In [1]:
# Artificial network can only processes tensor (multidimensional matrix)
# So in order to process text, we need to transform it into tensor
# We can do so by : 
#   - one-hot-encoding the text (sparse matrix, moslty full of 0, higher dimmension, 1 unique word = 1 additional dimension, hardcoded)
#   - Word embeding (dense matrix, fewer dimension - often 256/512/1024, learned from data)

In [2]:
import numpy as np

In [3]:
# Exemple from scratch
samples = ["The cat sat on the mat.", "The dog ate my homework."]

token_index = {}
for sample in samples:
  for word in sample.split():
    if word not in token_index:
      token_index[word] = len(token_index) + 1

max_length = 10

results = np.zeros(shape=(len(samples), max_length, max(token_index.values()) +1))

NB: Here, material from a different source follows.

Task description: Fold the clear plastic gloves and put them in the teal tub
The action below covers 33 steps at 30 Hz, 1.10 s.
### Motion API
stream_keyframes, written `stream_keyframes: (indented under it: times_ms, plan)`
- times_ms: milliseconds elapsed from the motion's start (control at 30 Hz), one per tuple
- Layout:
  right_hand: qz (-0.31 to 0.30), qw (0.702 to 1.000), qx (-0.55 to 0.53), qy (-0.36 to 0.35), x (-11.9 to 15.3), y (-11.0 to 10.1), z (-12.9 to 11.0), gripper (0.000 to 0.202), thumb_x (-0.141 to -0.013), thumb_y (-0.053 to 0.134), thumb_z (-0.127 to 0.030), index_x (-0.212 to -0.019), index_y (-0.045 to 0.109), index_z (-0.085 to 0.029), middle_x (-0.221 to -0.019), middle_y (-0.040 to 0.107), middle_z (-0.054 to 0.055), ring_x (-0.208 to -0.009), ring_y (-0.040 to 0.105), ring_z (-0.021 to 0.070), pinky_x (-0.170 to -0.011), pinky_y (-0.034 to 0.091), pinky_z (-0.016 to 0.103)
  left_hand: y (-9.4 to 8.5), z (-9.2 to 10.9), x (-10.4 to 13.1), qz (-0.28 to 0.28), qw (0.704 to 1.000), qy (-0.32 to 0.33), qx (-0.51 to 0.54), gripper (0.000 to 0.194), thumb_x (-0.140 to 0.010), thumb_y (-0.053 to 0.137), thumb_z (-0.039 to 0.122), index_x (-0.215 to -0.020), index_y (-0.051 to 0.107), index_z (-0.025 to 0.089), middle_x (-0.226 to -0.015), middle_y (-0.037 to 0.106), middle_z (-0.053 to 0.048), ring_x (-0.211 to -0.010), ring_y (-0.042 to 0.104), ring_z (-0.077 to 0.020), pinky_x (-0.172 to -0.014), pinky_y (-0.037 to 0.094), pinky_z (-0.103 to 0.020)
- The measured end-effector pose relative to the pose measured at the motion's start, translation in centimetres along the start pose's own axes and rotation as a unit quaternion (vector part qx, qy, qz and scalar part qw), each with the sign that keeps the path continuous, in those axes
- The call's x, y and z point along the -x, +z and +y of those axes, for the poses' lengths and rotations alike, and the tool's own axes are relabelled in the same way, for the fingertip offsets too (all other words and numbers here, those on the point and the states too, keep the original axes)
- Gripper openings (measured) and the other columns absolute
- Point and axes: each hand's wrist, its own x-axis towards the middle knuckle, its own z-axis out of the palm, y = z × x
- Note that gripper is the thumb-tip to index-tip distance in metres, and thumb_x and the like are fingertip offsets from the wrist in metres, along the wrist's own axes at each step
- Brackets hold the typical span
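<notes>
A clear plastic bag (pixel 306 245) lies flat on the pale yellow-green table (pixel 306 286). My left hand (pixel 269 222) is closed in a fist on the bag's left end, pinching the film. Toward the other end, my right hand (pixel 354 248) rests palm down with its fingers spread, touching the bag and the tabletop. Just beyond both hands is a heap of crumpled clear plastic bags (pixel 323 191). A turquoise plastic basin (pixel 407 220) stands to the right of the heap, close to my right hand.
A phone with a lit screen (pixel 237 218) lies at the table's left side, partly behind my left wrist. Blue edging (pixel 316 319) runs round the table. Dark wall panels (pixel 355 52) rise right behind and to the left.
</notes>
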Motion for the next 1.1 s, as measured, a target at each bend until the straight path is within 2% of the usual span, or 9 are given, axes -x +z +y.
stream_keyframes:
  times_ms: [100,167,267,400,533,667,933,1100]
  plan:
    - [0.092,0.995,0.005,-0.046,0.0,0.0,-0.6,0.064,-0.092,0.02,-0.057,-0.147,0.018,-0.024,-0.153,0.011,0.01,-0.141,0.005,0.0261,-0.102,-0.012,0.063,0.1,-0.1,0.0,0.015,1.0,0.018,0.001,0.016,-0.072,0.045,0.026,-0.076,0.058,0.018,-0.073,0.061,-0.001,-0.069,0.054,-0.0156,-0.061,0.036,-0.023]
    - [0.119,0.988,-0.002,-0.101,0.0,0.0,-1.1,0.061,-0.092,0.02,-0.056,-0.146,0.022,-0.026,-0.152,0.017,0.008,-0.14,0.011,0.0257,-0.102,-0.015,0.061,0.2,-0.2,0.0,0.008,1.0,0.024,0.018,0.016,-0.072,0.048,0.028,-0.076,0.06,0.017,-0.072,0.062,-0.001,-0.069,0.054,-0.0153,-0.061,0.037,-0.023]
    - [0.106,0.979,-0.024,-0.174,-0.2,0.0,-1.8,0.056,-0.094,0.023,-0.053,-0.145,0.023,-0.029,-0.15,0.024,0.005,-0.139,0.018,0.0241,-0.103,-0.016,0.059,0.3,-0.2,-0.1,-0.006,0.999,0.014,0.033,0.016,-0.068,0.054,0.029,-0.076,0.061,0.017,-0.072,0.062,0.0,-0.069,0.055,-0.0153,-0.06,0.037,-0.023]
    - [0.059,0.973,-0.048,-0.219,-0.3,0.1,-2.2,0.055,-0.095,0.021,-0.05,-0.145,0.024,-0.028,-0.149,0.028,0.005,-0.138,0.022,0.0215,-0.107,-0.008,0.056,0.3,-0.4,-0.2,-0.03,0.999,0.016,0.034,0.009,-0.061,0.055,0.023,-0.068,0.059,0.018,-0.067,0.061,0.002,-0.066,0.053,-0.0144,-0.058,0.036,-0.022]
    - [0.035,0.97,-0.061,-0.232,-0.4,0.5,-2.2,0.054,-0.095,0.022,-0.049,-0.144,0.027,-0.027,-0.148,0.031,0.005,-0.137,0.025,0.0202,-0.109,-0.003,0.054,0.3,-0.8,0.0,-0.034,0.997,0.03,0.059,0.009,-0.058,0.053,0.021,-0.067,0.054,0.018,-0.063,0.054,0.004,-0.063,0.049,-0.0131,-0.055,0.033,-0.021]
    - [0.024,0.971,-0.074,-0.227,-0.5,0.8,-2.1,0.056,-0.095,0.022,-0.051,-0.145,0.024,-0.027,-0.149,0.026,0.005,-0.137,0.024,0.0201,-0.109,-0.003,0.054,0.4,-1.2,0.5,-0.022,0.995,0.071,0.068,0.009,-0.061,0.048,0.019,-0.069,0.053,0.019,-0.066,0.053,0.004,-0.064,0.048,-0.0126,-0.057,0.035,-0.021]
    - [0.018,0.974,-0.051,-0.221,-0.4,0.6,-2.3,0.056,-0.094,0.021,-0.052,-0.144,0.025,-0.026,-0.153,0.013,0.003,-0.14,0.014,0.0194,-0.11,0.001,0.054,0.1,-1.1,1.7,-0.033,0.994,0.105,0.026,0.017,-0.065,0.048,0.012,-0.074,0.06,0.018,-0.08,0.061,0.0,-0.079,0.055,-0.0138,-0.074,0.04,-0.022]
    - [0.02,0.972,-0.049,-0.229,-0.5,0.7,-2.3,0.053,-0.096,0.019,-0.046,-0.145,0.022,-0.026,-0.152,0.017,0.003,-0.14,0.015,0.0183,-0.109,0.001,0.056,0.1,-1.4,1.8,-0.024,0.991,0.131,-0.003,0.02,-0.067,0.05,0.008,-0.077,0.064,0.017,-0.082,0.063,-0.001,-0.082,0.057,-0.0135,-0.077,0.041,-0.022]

for i, sample in enumerate(samples):
  for j, word in list(enumerate(sample.split()))[:max_length]:
    index = token_index.get(word)
    results[i, j, index] = 1

In [4]:
# Exemple using Keras API
from keras.preprocessing.text import Tokenizer

In [5]:
tokens = Tokenizer(num_words=1000) # Take only the 1000 most common words
tokens.fit_on_texts(samples) # Build the word index

In [6]:
sequences = tokens.texts_to_sequences(samples) # Turns string into list of integer indices

In [7]:
one_hot_results = tokens.texts_to_matrix(sample, mode='binary')

In [8]:
word_index = tokens.word_index
print("found", len(word_index), "unique tokens")

found 9 unique tokens


In [9]:
# If there is too much unique words and memory is an issue, we can "hash" word (but hash collision may occurs)

In [10]:
# Using Embeding transformation
from keras.layers import Embedding

In [11]:
# Map integer to  vector
# Word index => Ebeding layer => Word vector

embeding_layer = Embedding(1000, 64)

In [12]:
embeding_layer

<keras.layers.embeddings.Embedding at 0x7fa7ef733150>